--- EXERCISE INSTRUCTIONS ---
In the entries below, find the line with "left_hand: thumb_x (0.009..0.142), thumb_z" and the line with "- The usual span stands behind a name". Return those two lines and all lines between them, exactly.

--- MATERIAL FOR THIS TASK ---
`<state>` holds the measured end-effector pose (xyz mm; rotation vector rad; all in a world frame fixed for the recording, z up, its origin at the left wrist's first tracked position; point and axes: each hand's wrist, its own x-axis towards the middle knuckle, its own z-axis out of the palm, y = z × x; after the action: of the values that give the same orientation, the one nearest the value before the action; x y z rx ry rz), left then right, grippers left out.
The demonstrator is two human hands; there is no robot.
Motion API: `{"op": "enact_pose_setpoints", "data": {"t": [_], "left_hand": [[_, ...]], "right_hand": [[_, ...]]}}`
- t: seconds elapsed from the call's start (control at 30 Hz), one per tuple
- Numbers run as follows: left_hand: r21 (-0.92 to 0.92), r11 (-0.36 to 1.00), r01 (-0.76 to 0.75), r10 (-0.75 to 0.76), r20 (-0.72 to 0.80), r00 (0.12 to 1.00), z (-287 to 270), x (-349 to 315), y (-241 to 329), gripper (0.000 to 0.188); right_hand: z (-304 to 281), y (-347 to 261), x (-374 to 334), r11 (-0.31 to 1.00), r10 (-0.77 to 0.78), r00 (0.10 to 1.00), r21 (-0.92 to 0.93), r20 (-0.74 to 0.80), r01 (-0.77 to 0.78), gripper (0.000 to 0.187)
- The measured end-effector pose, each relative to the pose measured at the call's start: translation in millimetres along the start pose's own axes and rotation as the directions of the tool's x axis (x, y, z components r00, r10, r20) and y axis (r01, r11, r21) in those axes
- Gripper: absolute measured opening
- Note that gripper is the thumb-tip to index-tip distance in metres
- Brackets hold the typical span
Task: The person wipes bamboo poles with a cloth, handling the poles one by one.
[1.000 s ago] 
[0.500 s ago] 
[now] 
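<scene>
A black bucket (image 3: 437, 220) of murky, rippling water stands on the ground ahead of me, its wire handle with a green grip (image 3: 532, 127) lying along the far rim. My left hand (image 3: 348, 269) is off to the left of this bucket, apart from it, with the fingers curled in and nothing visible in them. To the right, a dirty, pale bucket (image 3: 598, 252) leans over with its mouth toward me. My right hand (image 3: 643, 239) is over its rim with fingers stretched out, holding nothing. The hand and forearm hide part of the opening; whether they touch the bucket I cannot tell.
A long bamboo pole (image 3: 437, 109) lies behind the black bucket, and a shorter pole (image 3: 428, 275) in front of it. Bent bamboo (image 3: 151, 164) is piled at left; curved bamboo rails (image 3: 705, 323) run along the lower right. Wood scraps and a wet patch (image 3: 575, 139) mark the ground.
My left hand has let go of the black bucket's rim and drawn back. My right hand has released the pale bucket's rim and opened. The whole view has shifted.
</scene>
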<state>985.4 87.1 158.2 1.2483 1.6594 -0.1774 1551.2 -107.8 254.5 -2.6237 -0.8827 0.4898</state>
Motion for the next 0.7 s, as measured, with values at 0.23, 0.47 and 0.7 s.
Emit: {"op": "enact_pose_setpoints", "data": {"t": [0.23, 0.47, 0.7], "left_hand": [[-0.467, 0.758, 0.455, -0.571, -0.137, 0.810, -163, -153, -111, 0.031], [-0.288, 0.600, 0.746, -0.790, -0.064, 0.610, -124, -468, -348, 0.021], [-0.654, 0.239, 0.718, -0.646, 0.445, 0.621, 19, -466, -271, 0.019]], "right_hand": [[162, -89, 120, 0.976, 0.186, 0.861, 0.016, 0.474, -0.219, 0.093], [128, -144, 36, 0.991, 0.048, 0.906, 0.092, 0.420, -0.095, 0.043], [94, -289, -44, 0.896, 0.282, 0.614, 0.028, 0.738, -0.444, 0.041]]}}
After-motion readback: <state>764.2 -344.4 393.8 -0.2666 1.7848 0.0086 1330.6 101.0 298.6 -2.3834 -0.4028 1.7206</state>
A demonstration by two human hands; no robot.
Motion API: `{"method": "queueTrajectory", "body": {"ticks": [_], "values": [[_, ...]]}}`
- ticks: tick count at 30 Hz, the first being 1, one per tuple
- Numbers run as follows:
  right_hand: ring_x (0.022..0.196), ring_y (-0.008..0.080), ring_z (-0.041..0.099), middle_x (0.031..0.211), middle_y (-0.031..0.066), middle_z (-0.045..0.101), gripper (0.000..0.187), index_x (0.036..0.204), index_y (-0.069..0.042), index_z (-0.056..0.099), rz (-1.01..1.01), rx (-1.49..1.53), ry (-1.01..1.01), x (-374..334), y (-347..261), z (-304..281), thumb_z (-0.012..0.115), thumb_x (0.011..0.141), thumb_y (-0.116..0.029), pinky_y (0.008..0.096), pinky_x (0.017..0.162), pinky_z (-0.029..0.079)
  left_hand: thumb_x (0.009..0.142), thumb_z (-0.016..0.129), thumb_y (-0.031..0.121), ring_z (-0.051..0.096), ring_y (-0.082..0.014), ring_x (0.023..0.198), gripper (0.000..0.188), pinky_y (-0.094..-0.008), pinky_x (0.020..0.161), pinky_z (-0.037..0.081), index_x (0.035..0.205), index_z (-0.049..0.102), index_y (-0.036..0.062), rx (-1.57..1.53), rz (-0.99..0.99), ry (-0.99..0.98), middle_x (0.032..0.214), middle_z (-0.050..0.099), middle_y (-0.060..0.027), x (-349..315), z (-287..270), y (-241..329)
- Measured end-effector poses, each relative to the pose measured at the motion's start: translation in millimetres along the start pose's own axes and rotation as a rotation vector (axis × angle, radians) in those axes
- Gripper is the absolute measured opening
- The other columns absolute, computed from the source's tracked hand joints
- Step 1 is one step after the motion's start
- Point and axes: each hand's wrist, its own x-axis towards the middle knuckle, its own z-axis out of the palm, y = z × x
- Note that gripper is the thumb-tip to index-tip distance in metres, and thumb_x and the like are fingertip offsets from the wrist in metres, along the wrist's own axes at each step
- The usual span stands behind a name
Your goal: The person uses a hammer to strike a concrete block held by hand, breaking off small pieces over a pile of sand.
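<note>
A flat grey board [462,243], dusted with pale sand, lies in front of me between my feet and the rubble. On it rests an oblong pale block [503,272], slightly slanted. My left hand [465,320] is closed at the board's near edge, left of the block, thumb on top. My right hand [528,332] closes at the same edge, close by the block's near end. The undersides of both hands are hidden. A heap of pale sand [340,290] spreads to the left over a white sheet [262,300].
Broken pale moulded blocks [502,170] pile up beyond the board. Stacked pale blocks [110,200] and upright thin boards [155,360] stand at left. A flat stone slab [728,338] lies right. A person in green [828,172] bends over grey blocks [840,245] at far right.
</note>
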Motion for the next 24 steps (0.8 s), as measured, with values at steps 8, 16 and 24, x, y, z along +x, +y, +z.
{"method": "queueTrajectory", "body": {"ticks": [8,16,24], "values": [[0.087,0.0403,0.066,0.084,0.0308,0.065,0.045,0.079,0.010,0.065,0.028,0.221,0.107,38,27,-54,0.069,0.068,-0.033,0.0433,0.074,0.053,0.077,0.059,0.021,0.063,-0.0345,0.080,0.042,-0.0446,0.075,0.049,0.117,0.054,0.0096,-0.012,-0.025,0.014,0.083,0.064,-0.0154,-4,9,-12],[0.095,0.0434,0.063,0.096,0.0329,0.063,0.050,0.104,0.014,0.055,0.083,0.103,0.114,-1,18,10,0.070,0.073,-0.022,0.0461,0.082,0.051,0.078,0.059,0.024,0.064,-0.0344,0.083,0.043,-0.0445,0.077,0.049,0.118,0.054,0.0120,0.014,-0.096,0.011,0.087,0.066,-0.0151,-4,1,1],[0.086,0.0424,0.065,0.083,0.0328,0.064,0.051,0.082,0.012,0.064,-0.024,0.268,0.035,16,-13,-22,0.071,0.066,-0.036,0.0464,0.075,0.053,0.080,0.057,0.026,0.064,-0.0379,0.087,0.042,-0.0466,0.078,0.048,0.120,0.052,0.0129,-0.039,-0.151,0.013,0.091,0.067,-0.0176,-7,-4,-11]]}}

--- WRITTEN ANSWER ---
  left_hand: thumb_x (0.009..0.142), thumb_z (-0.016..0.129), thumb_y (-0.031..0.121), ring_z (-0.051..0.096), ring_y (-0.082..0.014), ring_x (0.023..0.198), gripper (0.000..0.188), pinky_y (-0.094..-0.008), pinky_x (0.020..0.161), pinky_z (-0.037..0.081), index_x (0.035..0.205), index_z (-0.049..0.102), index_y (-0.036..0.062), rx (-1.57..1.53), rz (-0.99..0.99), ry (-0.99..0.98), middle_x (0.032..0.214), middle_z (-0.050..0.099), middle_y (-0.060..0.027), x (-349..315), z (-287..270), y (-241..329)
- Measured end-effector poses, each relative to the pose measured at the motion's start: translation in millimetres along the start pose's own axes and rotation as a rotation vector (axis × angle, radians) in those axes
- Gripper is the absolute measured opening
- The other columns absolute, computed from the source's tracked hand joints
- Step 1 is one step after the motion's start
- Point and axes: each hand's wrist, its own x-axis towards the middle knuckle, its own z-axis out of the palm, y = z × x
- Note that gripper is the thumb-tip to index-tip distance in metres, and thumb_x and the like are fingertip offsets from the wrist in metres, along the wrist's own axes at each step
- The usual span stands behind a name

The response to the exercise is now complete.